First and foremost - tests and labels may help to describe the challenges that your child has, but the most important thing is to focus on what she can do and what she needs to work on next.
Secondly - the IQ test score can be impacted significantly by the bipolar and ADHD. It's like trying to test when you've been missing sleep. Finding a good therapist and course of treatment to get her stabilized may greatly impact her academic functioning. Remember, too, that the onset of puberty can be very disturbing for any child, but for a child with disabilities, those hormones may throw their behavior completely and totally out-of-whack - to the point of violence. Talk to your therapist/doctor/teachers about changes she goes through.
Third - it is never too early to start thinking and talking long-term. Your child has these challenges. Now what? Where do you see your child in 5/10/20 years? Will she be living on her own? What level of support is available in your community?
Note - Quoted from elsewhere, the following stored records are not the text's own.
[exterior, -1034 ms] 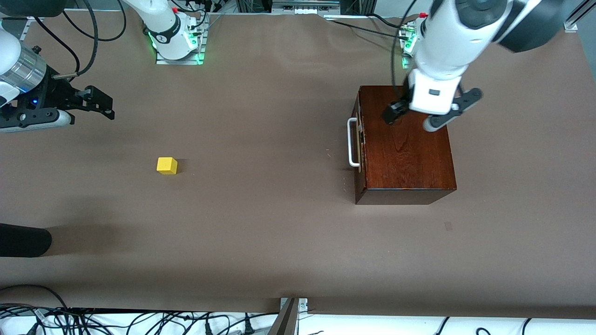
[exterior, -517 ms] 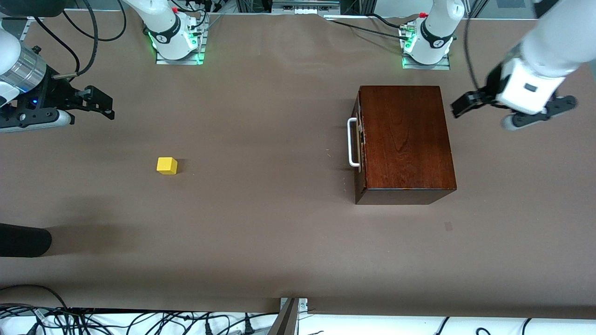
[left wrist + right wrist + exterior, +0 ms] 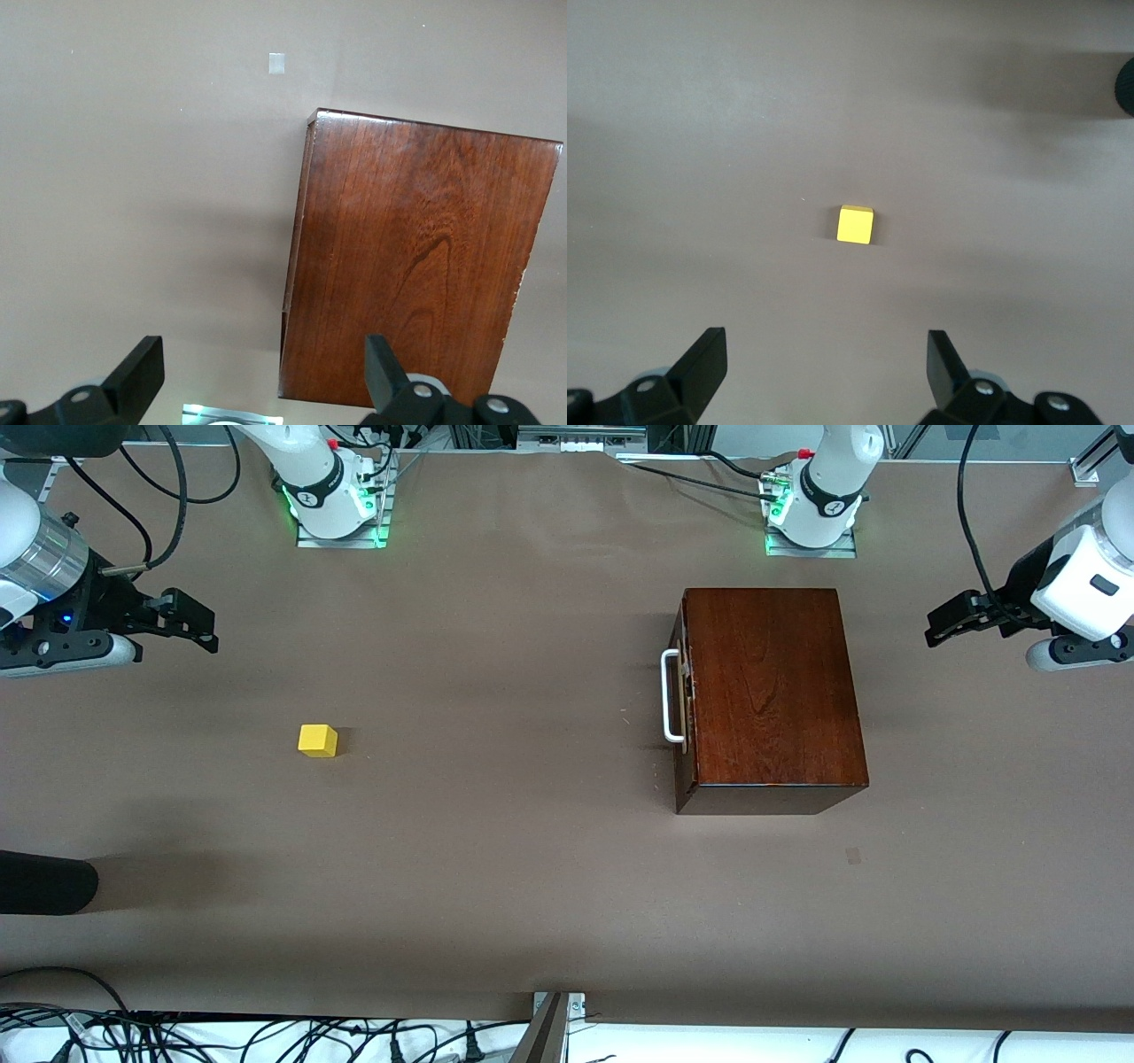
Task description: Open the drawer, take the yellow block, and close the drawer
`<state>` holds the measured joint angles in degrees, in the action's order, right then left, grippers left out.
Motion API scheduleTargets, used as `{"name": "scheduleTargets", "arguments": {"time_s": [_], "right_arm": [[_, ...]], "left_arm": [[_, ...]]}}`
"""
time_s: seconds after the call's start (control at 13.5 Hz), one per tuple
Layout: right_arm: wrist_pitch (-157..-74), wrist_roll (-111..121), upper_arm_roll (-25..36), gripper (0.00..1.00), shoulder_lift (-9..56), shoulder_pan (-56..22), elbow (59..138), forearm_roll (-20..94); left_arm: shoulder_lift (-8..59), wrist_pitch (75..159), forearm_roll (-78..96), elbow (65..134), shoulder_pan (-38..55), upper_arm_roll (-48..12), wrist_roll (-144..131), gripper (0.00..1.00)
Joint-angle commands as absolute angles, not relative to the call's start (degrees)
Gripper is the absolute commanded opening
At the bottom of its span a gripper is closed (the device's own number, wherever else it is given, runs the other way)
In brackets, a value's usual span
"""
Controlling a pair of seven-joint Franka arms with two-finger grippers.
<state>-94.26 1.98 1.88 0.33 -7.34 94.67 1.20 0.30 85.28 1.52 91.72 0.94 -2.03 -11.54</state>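
1. Evidently the left gripper point(image 3: 988, 633) had swung off the box point(image 3: 769, 691) within the last second: it was over the box top a second ago, then off to the side, and now hung over bare tabletop point(image 3: 532, 868) at the left arm's end, jaws spread wide and empty.
2. The right gripper point(image 3: 168, 624) had not moved; it waited at the right arm's end, jaws wide, holding nothing.
3. That retreat suggested the task was about finished: drawer point(image 3: 680, 695) sat flush in the box, handle point(image 3: 671, 695) untouched, block point(image 3: 317, 740) out on the tabletop.
4. The block was a small bright yellow cube, resting flat, well apart from the box, toward the right arm's end, in plain sight below the right wrist camera.
5. The drawer front was dark reddish-brown with a white loop handle, facing the block.
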Motion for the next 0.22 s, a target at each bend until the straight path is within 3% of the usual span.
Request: {"name": "scheduleTargets", "arguments": {"time_s": [0.0, 0.15], "right_arm": [[-94.39, 1.67, 1.58, 1.0, 0.18, -7.29, 94.39, 1.14], [-94.31, 1.67, 1.5, 1.0, 0.18, -7.38, 94.39, 1.14]], "left_arm": [[-1.32, 85.87, 2.37, 93.34, -0.26, -2.2, -9.05, 1.0], [-1.32, 85.78, 2.37, 92.47, -0.44, -2.2, -8.97, 1.0]]}}
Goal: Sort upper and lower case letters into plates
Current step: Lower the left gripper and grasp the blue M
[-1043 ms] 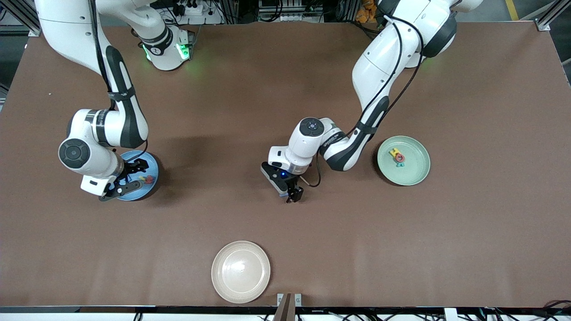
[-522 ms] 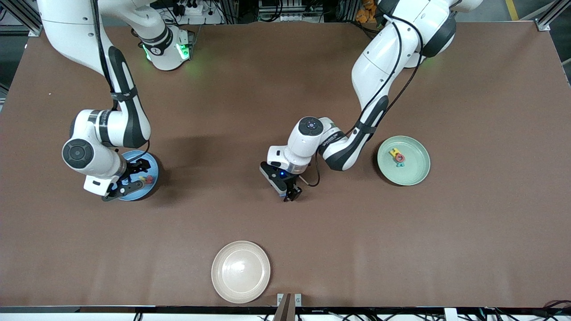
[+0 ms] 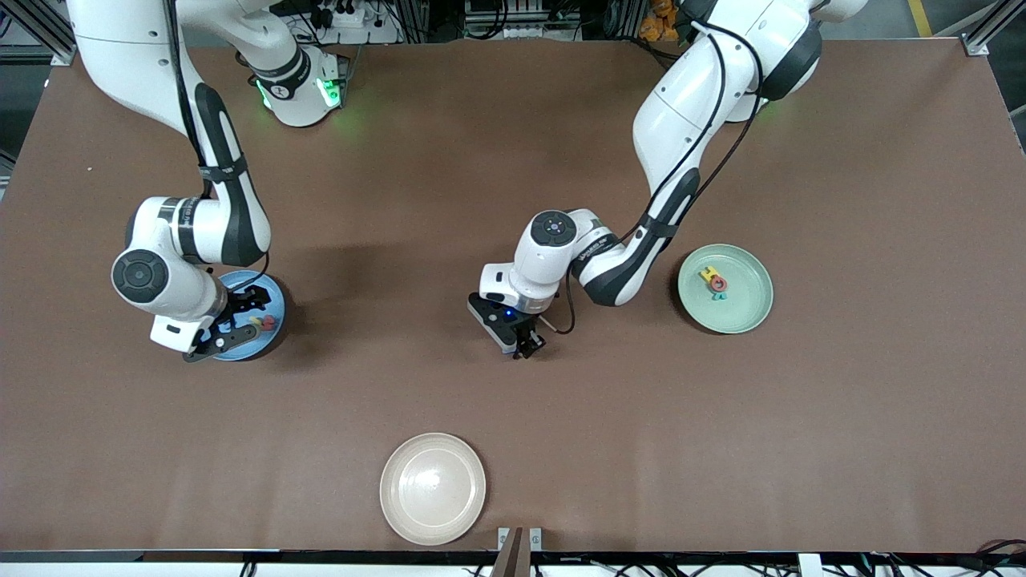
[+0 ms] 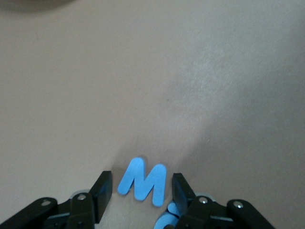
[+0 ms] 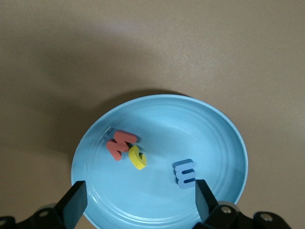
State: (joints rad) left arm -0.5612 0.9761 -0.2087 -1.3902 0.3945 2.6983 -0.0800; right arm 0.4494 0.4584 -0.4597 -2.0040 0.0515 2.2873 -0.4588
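Observation:
A blue letter M lies flat on the brown table near its middle. My left gripper is down around it, open, with one finger on each side and narrow gaps. A second blue letter peeks out under one finger. In the front view the left gripper hides both letters. My right gripper hangs open over the blue plate, which holds a red letter, a yellow one and a blue E. The mint plate holds yellow, red and teal letters.
A cream-white plate sits near the table's front edge, nearer the camera than the left gripper. The blue plate is toward the right arm's end and the mint plate toward the left arm's end.
The left gripper's fingers have drawn closer together around the blue M. The right gripper has shifted slightly over the blue plate and stays wide.

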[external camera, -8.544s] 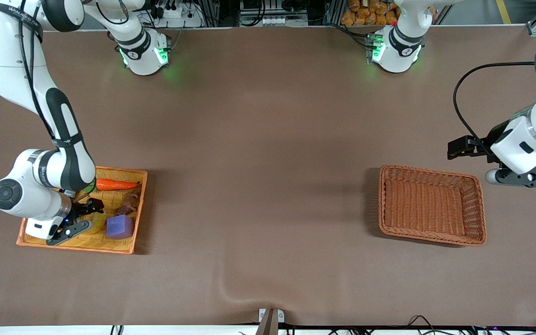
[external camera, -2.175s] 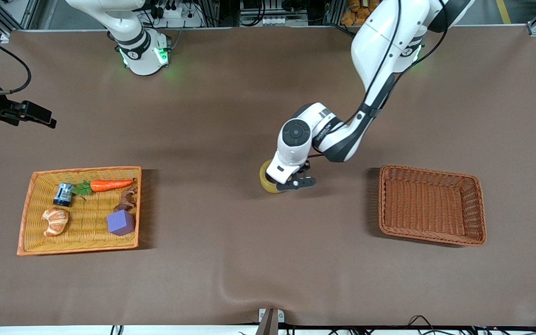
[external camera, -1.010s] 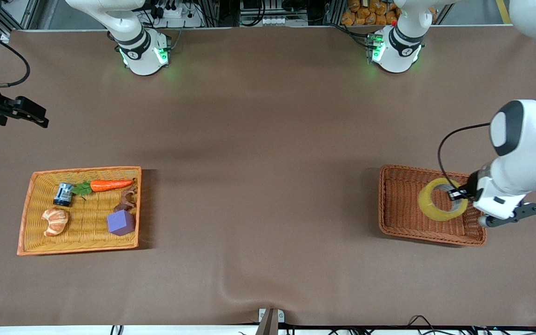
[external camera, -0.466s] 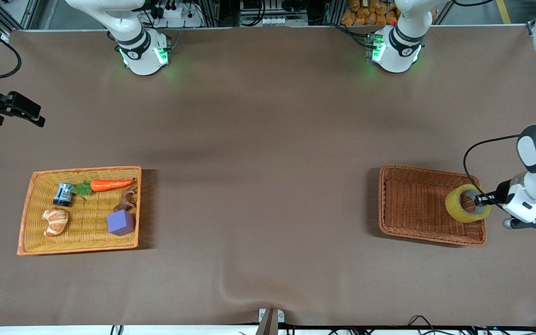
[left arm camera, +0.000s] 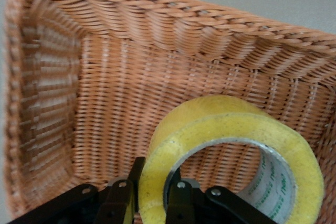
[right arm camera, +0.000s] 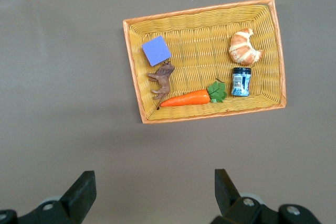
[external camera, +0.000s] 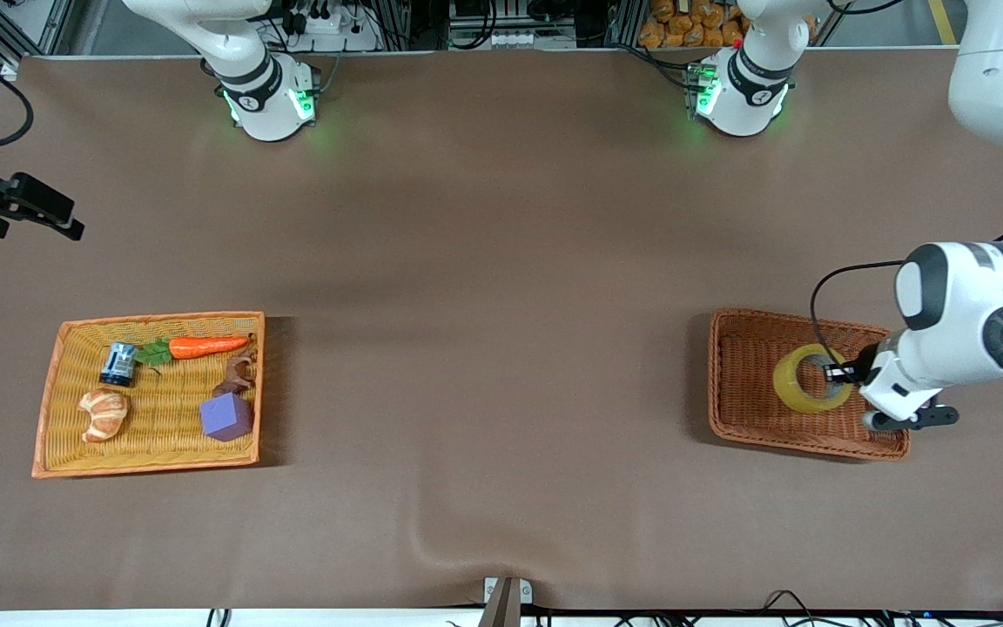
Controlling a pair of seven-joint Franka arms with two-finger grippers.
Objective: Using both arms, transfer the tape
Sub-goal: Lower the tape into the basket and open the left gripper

Are there services you can access? Even something as simple has having an agency come check in with her once a week, help her write out the bills and do the laundry - can have an enormous impact on her quality of life. The school system may tell you that they don't start doing transition planning until 14 or 16 - do it anyway. Make sure that her voice is heard - what does she want? Is it realistic?
Do not ever discount her abilities. I used to teach special education and there were students who had horrible testing results in late elementary school. Some of those reports painted a picture of a child who would never graduate high school or get a job. I watched many of them walk at graduation, some went on to college and some are working. It is possible.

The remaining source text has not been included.